Data provided:
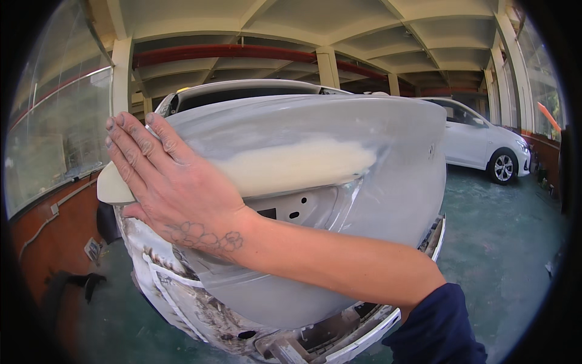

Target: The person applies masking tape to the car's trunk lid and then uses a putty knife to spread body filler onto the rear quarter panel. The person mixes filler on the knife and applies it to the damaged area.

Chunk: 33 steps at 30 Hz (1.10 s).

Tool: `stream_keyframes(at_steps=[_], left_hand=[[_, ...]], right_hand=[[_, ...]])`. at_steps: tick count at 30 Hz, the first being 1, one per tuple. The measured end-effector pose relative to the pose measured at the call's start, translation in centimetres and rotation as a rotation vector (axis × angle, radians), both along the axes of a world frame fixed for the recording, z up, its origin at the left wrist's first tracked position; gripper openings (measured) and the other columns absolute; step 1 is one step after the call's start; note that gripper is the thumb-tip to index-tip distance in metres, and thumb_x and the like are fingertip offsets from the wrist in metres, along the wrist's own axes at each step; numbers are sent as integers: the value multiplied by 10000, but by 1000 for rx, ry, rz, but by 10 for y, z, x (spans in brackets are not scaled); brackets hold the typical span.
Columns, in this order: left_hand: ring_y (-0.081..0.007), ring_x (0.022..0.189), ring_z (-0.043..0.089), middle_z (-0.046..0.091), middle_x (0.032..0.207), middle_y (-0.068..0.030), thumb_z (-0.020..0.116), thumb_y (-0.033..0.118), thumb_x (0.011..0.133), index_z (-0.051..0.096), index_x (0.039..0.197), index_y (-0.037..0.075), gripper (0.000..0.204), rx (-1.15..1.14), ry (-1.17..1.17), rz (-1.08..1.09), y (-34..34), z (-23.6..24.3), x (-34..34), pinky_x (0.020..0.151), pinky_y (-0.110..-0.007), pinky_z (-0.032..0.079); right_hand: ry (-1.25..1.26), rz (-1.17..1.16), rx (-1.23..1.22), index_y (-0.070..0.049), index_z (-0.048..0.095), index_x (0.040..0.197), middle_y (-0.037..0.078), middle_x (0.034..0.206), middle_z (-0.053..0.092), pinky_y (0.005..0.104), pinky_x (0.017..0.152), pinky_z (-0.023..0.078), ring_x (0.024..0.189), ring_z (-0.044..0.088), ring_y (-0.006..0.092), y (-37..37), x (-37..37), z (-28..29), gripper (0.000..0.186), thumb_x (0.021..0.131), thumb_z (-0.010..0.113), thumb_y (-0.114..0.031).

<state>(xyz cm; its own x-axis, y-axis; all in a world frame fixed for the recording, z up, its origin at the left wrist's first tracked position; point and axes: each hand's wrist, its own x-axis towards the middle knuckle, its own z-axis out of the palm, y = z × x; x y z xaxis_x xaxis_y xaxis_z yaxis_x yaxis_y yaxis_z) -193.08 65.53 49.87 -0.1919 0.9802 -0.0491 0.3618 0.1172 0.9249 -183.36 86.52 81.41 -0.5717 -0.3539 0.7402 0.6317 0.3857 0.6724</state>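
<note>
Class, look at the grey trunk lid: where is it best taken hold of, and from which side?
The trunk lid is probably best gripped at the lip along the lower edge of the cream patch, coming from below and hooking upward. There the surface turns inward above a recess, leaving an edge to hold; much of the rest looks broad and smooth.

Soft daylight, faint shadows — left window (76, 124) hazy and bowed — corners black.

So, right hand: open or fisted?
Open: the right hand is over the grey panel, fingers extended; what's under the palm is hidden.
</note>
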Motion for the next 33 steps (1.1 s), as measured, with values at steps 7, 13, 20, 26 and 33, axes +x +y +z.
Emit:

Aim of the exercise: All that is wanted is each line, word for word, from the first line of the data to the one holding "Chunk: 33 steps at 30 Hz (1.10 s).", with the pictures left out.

Answer area:
Target: The person applies masking tape to the car's trunk lid and then uses a putty knife to spread body filler onto the rear quarter panel. The person mixes filler on the knife and applies it to the damaged area.

Chunk: 33 steps at 30 Hz (1.10 s).

No further output is needed for this exercise.